• **WHAT IS BEING ASKED**
Each record below must be returned exactly as shown.

Source data

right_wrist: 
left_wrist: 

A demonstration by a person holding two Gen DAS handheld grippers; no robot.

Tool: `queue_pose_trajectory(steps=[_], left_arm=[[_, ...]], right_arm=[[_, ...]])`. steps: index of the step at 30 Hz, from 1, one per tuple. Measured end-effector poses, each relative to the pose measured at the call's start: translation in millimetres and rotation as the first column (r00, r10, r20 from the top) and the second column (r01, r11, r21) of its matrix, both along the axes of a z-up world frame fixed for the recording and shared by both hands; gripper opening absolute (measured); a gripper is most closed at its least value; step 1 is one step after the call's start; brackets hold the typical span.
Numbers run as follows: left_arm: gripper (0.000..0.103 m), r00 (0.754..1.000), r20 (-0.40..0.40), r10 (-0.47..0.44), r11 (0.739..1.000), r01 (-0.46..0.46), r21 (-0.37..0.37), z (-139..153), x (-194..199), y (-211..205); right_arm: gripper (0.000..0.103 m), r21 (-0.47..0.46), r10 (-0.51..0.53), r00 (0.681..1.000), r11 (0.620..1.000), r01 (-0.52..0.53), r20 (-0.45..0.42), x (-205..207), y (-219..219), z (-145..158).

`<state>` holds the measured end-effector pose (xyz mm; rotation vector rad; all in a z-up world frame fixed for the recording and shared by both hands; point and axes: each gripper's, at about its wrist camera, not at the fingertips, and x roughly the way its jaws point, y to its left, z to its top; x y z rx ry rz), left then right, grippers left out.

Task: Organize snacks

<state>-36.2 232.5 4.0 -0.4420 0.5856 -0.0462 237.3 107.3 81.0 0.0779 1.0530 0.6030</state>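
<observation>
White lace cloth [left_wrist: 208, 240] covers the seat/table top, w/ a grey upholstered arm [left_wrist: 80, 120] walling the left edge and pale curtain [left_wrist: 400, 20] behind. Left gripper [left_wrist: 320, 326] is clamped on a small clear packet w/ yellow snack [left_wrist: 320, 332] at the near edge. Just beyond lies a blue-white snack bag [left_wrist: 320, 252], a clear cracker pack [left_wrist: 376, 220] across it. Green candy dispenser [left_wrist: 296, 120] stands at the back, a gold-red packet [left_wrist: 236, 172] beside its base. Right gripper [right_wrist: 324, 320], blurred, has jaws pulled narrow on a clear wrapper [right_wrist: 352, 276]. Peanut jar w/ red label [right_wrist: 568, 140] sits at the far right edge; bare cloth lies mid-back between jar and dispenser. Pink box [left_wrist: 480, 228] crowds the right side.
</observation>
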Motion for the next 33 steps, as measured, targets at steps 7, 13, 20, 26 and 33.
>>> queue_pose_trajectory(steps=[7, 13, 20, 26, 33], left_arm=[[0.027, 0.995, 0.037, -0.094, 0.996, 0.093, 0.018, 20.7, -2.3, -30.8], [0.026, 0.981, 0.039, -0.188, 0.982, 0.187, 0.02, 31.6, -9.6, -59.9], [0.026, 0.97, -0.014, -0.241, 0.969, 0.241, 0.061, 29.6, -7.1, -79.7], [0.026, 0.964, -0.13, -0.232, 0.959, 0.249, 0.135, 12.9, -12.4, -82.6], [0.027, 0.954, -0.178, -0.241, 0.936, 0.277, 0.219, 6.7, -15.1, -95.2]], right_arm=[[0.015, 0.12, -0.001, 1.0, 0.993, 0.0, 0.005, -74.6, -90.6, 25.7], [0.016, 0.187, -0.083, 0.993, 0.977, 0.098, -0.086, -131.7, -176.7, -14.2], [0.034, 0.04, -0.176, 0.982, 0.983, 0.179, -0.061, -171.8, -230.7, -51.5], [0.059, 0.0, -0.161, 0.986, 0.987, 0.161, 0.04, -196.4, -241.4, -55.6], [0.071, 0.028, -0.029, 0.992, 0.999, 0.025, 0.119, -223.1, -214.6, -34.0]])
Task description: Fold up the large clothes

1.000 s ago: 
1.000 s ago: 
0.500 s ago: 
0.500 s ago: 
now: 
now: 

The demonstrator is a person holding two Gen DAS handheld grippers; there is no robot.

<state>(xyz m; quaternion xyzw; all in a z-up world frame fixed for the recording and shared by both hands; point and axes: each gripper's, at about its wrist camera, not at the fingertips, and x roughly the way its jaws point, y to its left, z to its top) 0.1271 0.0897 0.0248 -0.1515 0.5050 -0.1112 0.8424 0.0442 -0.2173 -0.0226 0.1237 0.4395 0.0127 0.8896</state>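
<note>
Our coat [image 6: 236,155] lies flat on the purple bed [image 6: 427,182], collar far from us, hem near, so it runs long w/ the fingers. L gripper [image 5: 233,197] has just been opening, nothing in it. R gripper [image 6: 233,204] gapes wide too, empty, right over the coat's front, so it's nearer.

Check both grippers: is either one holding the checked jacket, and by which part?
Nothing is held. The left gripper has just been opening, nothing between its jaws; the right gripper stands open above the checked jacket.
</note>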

• **ANSWER BOX**
right_wrist: 
left_wrist: 

A demonstration by a person holding two Gen DAS handheld grippers; no robot.

Tool: `queue_pose_trajectory(steps=[_], left_arm=[[_, ...]], right_arm=[[_, ...]])`. steps: index of the step at 30 Hz, from 1, one per tuple. Measured end-effector poses, each relative to the pose measured at the call's start: translation in millimetres and rotation as the first column (r00, r10, r20 from the top) and the second column (r01, r11, r21) of its matrix, both along the axes of a z-up world frame fixed for the recording and shared by both hands; gripper opening absolute (measured); a gripper is most closed at its least value; step 1 is one step after the call's start; brackets hold the typical span.
Numbers run as follows: left_arm: gripper (0.000..0.103 m), r00 (0.754..1.000), r20 (-0.40..0.40), r10 (-0.47..0.44), r11 (0.739..1.000), r01 (-0.46..0.46), r21 (-0.37..0.37), z (-139..153), x (-194..199), y (-211..205); right_arm: gripper (0.000..0.103 m), r21 (-0.47..0.46), r10 (-0.51..0.53), r00 (0.681..1.000), r11 (0.620..1.000), r01 (-0.52..0.53), r20 (-0.45..0.42), x (-205..207), y (-219..219), z (-145..158).

`<state>` holds the measured end-effector pose (xyz mm; rotation vector rad; all in a z-up world frame fixed for the recording and shared by both hands; point and axes: each gripper's, at about its wrist camera, not at the fingertips, and x roughly the way its jaws point, y to its left, z to its top; x y z rx ry rz), left then right, grippers left out.

Task: Organize snacks

<state>-36.2 232.5 4.0 -0.4420 0.5856 -0.0462 237.3 107.3 81.0 0.0779 1.0530 0.6030</state>
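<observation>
White lace cloth [left_wrist: 208, 240] covers the seat/table top, w/ a grey upholstered arm [left_wrist: 80, 120] walling the left edge and pale curtain [left_wrist: 400, 20] behind. Left gripper [left_wrist: 320, 326] is clamped on a small clear packet w/ yellow snack [left_wrist: 320, 332] at the near edge. Just beyond lies a blue-white snack bag [left_wrist: 320, 252], a clear cracker pack [left_wrist: 376, 220] across it. Green candy dispenser [left_wrist: 296, 120] stands at the back, a gold-red packet [left_wrist: 236, 172] beside its base. Right gripper [right_wrist: 324, 320], blurred, has jaws pulled narrow on a clear wrapper [right_wrist: 352, 276]. Peanut jar w/ red label [right_wrist: 568, 140] sits at the far right edge; bare cloth lies mid-back between jar and dispenser. Pink box [left_wrist: 480, 228] crowds the right side.
</observation>
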Motion for the next 33 steps, as measured, targets at steps 7, 13, 20, 26 and 33.
>>> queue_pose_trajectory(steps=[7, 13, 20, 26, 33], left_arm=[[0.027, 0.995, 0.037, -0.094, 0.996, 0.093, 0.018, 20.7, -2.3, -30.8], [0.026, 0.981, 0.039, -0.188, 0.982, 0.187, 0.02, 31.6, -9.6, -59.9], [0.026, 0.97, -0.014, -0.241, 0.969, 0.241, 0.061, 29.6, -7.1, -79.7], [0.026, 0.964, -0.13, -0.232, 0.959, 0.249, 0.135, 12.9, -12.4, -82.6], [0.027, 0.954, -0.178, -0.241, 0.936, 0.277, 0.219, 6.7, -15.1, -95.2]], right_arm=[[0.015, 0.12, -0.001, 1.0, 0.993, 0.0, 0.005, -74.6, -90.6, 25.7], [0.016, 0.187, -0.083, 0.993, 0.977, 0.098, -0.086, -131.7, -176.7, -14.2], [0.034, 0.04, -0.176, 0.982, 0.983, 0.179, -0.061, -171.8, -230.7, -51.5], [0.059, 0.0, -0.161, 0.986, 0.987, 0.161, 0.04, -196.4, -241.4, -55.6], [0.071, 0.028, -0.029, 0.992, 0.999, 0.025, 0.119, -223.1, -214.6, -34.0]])
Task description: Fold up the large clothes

1.000 s ago: 
1.000 s ago: 
0.500 s ago: 
0.500 s ago: 
now: 
now: 

The demonstrator is a person holding two Gen DAS handheld grippers; there is no robot.

<state>(xyz m; quaternion xyzw; all in a z-up world frame fixed for the recording and shared by both hands; point and axes: each gripper's, at about its wrist camera, not at the fingertips, and x roughly the way its jaws point, y to its left, z to its top) 0.1271 0.0897 0.0248 -0.1515 0.5050 -0.1112 0.8424 0.0442 -0.2173 -0.0226 0.1237 0.4395 0.0127 0.8896</state>
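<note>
Our coat [image 6: 236,155] lies flat on the purple bed [image 6: 427,182], collar far from us, hem near, so it runs long w/ the fingers. L gripper [image 5: 233,197] has just been opening, nothing in it. R gripper [image 6: 233,204] gapes wide too, empty, right over the coat's front, so it's nearer.

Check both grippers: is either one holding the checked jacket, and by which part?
Nothing is held. The left gripper has just been opening, nothing between its jaws; the right gripper stands open above the checked jacket.
</note>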

The given output is complete.